(Stored records)

+++

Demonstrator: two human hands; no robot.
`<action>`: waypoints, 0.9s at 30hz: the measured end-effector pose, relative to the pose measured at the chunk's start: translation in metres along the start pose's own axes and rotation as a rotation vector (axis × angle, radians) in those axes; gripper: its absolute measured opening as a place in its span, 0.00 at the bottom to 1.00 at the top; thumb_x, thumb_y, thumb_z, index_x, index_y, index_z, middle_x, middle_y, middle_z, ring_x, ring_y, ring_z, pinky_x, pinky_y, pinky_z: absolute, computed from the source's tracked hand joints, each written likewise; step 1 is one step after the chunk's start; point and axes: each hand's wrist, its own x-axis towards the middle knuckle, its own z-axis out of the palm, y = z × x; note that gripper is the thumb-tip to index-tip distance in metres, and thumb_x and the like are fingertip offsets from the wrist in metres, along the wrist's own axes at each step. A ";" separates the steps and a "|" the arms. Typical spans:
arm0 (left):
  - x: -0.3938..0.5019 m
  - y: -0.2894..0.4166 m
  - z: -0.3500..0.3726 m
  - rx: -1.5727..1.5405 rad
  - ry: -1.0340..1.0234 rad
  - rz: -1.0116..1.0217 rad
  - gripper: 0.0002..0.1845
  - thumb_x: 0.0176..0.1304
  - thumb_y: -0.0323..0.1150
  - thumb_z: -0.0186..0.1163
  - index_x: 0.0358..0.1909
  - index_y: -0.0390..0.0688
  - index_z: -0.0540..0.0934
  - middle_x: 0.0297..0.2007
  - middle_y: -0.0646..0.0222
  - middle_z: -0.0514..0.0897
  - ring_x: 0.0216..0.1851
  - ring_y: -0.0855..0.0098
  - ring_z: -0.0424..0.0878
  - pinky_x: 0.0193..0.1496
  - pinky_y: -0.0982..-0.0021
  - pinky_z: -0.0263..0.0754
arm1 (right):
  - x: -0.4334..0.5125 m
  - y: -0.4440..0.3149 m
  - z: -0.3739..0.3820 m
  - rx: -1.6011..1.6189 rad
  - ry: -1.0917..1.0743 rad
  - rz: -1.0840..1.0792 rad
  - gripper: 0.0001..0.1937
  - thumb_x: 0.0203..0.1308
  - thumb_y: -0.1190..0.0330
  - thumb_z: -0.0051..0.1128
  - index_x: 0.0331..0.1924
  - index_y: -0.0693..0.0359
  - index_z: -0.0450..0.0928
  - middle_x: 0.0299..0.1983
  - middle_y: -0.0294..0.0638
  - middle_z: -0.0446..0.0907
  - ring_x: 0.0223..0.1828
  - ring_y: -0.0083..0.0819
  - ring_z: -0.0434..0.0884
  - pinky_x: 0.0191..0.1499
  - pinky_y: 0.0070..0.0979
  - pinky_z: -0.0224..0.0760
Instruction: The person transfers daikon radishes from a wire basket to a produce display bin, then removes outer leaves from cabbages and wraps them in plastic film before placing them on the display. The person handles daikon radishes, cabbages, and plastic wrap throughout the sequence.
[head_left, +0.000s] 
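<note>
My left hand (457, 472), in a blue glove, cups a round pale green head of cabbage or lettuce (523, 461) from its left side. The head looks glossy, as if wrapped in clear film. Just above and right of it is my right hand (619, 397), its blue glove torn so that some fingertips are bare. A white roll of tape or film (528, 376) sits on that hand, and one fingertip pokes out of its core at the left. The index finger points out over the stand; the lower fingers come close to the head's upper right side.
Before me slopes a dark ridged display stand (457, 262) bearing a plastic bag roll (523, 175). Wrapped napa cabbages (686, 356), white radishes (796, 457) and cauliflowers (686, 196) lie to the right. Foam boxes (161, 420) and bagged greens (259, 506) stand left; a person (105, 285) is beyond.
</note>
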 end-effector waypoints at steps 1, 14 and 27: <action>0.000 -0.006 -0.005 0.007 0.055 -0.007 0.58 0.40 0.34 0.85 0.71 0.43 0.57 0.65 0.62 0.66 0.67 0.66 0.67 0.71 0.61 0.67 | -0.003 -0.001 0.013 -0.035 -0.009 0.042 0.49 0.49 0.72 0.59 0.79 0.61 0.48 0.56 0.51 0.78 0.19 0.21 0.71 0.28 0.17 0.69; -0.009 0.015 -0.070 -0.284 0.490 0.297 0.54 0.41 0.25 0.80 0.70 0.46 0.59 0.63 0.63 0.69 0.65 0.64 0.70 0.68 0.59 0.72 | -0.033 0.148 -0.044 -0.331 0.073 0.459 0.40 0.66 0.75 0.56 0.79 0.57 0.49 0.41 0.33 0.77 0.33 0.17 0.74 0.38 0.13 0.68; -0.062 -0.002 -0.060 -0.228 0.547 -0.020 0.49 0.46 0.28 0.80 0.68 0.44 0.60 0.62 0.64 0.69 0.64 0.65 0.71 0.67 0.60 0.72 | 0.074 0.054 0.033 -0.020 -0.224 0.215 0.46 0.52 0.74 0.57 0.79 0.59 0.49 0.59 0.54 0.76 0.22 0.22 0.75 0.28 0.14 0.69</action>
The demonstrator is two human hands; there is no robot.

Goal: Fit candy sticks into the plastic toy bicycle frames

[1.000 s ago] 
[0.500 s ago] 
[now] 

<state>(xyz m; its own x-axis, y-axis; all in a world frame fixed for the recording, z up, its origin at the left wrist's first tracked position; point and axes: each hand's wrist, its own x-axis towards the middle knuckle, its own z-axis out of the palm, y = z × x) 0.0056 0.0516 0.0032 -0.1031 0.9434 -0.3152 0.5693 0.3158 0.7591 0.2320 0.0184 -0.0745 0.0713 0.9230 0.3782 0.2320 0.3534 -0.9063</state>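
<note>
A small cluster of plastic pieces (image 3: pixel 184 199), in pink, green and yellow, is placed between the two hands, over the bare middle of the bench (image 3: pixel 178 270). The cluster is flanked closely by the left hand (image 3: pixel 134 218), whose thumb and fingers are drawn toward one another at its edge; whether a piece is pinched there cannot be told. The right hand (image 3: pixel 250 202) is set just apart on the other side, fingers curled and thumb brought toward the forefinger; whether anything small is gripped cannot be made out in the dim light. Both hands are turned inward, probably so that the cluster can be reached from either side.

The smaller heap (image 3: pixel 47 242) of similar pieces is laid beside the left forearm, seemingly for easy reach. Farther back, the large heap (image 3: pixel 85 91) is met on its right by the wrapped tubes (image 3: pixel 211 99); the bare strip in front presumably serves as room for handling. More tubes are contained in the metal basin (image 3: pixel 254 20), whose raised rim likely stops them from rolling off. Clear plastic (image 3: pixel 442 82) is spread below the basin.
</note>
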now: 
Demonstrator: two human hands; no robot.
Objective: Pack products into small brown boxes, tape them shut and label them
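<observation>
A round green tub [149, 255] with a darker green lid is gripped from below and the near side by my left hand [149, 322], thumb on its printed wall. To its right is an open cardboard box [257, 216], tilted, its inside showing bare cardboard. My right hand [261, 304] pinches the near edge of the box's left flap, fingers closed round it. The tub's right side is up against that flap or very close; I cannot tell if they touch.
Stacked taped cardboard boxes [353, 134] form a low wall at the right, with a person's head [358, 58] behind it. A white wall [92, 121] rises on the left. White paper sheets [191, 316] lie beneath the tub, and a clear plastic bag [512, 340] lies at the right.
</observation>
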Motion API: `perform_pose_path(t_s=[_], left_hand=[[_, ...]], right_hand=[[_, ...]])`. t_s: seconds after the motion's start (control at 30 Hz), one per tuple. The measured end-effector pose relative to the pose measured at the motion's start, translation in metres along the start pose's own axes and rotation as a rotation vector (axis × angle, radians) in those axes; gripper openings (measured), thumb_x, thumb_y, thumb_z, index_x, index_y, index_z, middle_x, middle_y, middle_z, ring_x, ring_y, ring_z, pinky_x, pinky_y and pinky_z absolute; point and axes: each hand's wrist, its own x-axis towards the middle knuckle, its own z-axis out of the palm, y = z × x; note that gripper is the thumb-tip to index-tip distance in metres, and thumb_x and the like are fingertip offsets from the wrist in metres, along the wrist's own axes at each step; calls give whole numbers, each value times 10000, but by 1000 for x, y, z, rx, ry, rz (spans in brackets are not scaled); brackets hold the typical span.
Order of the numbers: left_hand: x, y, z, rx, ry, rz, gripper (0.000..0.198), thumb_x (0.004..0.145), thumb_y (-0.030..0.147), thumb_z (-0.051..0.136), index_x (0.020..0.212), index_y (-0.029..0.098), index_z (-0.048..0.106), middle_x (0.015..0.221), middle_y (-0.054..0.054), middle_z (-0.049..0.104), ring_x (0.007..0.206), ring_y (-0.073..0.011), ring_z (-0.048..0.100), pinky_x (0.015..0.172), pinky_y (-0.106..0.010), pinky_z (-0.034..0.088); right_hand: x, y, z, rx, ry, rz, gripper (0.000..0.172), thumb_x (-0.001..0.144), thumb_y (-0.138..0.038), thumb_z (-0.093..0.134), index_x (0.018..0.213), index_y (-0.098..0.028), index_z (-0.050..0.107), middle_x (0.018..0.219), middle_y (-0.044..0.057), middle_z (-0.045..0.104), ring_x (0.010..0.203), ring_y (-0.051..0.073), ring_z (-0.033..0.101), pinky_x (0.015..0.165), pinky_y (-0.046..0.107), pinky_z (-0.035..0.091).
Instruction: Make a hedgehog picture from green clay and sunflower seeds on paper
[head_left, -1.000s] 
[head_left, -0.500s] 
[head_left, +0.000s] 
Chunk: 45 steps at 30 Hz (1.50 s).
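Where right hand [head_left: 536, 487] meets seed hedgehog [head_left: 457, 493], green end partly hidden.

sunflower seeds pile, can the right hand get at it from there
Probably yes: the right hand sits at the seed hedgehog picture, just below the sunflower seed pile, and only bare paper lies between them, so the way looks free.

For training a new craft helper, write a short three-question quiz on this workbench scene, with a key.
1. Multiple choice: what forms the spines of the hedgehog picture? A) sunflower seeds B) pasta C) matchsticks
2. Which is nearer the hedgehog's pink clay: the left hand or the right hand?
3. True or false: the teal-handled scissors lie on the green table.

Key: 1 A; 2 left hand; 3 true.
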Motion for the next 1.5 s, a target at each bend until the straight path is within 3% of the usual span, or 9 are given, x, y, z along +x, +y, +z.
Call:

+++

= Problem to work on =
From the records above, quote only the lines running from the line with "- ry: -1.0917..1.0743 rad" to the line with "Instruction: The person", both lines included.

= Reply to the task =
  - ry: -1.0917..1.0743 rad
  - rz: -1.0840..1.0792 rad
  - gripper: 0.0001..0.1937
  - thumb_x: 0.0203..0.1308
  - thumb_y: -0.1190..0.0330
  - thumb_z: -0.0051..0.1128
  - index_x: 0.0331..0.1924
  - index_y: -0.0693..0.0359
  - index_z: -0.0450..0.0928
  - middle_x: 0.0299..0.1983
  - middle_y: -0.0294..0.0638
  - middle_z: -0.0446..0.0907
  - ring_x: 0.0223..0.1828
  - ring_y: -0.0083..0.0819
  - ring_z: -0.0434..0.0884
  - pinky_x: 0.0191..0.1499
  - pinky_y: 0.0070..0.0979
  - pinky_z: -0.0224..0.0760
Instruction: The person transfers daikon radishes from a wire basket to a produce display bin, then removes outer leaves from cabbages and wraps them in plastic film before placing them on the display. The person handles daikon radishes, cabbages, and plastic wrap throughout the sequence.

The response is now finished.